GOAL OF THE EXERCISE ->
Every line from the first in the listing below to the line containing "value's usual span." is to be repeated exactly, and no line past it.

GIVEN RECORDS ->
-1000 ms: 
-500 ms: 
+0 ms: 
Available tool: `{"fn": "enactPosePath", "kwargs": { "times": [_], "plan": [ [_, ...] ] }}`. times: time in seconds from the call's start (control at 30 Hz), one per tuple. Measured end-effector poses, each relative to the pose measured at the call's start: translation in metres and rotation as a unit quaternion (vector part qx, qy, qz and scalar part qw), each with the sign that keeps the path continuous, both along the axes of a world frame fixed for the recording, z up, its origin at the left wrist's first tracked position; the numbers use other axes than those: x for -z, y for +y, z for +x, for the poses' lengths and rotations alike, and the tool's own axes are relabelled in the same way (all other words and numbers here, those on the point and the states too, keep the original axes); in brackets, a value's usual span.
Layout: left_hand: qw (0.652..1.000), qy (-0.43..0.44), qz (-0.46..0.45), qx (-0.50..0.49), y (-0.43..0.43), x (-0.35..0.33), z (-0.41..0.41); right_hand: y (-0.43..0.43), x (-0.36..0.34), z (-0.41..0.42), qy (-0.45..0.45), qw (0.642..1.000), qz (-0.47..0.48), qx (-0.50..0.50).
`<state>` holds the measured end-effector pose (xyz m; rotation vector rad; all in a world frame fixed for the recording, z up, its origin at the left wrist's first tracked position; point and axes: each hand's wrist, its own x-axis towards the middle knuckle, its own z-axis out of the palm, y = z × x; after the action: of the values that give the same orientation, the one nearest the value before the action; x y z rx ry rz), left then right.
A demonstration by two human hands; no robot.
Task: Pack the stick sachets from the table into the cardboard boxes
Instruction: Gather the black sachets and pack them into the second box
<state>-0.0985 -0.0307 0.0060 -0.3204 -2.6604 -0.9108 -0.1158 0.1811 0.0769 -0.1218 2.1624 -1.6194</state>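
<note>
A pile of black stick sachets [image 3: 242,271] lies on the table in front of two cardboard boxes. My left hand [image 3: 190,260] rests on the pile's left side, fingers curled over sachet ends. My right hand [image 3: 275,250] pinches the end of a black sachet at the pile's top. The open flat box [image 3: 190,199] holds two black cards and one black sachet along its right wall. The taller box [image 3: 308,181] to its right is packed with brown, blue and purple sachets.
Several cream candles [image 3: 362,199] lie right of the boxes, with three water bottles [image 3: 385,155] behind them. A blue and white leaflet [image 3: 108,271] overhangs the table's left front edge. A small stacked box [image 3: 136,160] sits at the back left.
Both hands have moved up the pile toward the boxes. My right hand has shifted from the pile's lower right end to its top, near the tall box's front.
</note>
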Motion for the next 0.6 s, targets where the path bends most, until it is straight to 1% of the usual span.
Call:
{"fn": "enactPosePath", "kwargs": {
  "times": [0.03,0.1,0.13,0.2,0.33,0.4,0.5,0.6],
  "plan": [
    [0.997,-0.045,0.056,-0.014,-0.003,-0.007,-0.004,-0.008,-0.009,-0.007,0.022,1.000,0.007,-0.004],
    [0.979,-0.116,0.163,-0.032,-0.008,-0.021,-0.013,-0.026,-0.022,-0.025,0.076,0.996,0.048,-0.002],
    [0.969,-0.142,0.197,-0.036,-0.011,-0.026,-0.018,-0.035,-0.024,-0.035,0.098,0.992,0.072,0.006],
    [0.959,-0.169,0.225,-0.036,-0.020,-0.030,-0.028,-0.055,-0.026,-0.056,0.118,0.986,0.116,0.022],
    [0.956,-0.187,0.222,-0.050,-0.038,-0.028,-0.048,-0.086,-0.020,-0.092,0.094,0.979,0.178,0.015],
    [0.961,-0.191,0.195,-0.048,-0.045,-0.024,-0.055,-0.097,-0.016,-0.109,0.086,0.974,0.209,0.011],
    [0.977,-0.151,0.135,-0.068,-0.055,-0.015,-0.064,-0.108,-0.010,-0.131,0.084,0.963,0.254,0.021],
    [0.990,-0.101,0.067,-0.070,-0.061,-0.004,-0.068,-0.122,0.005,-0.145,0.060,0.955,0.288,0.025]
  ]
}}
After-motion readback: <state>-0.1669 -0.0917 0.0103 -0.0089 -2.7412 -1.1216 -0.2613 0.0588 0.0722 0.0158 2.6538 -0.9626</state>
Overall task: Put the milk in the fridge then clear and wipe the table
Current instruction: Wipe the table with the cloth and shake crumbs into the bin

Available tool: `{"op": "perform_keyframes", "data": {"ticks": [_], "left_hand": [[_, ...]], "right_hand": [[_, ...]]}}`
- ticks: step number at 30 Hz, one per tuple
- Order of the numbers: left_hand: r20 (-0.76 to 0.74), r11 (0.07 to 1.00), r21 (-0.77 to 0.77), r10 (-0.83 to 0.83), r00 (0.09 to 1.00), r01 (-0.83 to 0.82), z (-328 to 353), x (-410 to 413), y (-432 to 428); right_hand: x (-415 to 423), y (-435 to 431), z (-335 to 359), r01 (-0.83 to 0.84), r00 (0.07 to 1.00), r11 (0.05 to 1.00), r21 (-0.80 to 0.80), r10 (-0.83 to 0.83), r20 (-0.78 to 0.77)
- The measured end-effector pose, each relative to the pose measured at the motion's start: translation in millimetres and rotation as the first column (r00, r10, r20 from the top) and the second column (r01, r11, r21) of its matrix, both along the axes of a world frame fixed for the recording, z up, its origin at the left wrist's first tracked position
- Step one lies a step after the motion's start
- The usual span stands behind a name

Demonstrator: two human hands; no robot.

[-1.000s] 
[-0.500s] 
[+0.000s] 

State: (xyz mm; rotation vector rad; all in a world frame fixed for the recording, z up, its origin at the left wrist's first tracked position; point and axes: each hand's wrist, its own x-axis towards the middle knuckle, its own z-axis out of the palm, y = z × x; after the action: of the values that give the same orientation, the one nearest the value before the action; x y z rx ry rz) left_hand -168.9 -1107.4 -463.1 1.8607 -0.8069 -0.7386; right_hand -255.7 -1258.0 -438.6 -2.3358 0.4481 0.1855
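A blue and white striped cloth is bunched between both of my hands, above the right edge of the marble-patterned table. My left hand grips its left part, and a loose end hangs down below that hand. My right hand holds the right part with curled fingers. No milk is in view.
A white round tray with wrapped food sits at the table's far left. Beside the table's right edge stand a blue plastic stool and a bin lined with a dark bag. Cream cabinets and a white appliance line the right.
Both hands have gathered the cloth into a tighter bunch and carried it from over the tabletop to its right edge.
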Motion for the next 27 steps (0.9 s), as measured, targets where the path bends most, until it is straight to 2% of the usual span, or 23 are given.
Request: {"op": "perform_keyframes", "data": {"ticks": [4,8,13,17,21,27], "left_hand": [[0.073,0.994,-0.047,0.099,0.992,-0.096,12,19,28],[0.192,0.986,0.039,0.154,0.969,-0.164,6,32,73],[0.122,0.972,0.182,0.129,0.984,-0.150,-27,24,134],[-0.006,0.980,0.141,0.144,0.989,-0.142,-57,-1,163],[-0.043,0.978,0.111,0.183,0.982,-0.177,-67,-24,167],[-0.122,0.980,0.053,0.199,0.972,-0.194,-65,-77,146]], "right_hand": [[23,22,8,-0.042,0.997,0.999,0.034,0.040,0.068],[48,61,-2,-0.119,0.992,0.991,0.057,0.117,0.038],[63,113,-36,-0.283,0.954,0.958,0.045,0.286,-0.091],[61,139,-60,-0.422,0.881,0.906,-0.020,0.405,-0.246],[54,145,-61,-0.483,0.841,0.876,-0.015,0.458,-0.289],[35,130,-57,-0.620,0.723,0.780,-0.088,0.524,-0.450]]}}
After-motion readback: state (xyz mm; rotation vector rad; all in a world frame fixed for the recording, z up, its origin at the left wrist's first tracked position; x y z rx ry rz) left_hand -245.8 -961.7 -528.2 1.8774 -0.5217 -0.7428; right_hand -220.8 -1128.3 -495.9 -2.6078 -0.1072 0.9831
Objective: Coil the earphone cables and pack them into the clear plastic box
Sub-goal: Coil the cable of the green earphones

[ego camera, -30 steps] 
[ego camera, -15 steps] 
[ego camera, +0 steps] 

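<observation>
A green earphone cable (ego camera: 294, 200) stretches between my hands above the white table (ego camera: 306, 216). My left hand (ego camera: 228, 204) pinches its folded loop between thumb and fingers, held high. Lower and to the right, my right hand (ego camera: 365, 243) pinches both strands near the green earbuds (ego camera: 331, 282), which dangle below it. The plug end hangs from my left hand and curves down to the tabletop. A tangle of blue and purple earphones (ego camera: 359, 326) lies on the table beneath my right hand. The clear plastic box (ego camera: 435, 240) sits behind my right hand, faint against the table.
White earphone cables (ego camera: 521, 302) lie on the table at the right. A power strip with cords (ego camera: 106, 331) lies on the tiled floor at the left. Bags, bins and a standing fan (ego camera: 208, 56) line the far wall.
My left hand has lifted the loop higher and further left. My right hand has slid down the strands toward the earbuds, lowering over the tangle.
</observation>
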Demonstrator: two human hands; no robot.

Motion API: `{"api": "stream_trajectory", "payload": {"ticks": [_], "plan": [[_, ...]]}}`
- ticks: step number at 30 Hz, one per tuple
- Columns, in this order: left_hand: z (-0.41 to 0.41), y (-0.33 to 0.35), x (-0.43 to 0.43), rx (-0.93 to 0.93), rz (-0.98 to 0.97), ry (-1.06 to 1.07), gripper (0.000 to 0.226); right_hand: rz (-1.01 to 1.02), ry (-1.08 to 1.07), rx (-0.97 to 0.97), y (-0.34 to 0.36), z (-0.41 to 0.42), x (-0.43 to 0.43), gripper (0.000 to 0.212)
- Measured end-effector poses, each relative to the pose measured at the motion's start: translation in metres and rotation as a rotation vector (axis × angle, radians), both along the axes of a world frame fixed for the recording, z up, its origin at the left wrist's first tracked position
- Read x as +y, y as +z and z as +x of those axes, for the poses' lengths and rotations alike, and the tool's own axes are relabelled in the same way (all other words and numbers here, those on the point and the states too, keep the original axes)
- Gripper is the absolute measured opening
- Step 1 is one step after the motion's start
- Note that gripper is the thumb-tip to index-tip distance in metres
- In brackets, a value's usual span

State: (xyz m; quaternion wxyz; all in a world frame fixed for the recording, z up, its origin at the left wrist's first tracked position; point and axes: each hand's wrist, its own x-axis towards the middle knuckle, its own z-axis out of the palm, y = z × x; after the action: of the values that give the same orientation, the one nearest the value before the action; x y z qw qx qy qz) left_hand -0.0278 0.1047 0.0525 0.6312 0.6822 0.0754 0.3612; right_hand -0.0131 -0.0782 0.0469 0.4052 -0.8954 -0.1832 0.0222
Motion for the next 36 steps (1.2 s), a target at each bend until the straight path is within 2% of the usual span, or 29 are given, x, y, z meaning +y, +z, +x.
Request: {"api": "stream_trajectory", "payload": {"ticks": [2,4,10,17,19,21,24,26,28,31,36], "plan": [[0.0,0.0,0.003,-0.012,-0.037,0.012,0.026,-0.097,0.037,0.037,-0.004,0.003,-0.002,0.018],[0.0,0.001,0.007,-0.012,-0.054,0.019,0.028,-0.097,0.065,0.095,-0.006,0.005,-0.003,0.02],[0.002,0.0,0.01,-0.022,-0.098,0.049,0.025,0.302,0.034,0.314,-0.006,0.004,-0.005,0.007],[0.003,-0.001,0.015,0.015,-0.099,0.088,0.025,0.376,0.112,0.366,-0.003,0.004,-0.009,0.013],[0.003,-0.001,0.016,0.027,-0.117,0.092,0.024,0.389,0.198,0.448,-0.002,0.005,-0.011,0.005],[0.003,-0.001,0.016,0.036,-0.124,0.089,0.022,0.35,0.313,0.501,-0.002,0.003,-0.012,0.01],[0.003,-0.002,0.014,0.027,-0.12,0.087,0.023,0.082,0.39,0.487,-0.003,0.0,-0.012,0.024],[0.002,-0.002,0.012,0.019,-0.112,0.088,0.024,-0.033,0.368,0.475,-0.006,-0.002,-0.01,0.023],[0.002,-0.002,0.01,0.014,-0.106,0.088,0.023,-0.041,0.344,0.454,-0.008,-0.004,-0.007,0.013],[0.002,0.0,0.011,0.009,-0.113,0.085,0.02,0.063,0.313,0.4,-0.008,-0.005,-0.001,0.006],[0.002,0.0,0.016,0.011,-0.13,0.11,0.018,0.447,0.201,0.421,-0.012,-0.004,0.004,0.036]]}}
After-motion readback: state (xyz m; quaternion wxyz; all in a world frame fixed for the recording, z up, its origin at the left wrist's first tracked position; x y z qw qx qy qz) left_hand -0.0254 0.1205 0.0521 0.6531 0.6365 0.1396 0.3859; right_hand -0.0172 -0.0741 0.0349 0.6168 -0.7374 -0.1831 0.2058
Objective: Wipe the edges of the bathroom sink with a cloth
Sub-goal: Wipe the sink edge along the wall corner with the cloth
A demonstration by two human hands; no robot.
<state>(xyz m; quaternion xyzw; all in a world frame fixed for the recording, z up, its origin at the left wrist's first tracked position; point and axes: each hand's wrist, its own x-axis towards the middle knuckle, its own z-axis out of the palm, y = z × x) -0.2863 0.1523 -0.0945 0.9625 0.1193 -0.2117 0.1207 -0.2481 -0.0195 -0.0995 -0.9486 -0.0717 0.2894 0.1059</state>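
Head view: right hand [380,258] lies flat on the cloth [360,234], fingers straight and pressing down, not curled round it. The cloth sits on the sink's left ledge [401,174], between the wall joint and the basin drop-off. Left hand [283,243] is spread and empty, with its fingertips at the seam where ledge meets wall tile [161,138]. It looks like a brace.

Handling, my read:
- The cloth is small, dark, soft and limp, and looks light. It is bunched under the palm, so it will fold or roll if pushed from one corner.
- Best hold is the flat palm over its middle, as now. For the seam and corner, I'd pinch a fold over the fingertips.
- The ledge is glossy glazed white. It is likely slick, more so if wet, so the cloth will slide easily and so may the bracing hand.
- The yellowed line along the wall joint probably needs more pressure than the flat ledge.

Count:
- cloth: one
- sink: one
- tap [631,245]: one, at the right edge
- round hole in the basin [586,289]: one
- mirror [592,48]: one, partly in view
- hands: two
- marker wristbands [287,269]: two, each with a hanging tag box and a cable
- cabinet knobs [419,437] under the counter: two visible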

RESULT OF THIS EXERCISE ->
-1000 ms: 
-500 ms: 
+0 ms: 
Available tool: `{"fn": "enactPosePath", "kwargs": { "times": [_], "plan": [ [_, ...] ] }}`. times: time in seconds from the call's start (control at 30 Hz), one per tuple. Measured end-effector poses, each relative to the pose measured at the call's start: translation in metres and rotation as a unit quaternion (vector part qx, qy, qz and scalar part qw), each with the sign that keeps the path continuous, both along the axes of a world frame fixed for the recording, z up, its origin at the left wrist's first tracked position; the numbers use other axes than those: x for -z, y for +y, z for +x, for the poses' lengths and rotations alike, and the tool's own axes are relabelled in the same way (all other words and numbers here, those on the point and the states too, keep the original axes); in brackets, a value's usual span.

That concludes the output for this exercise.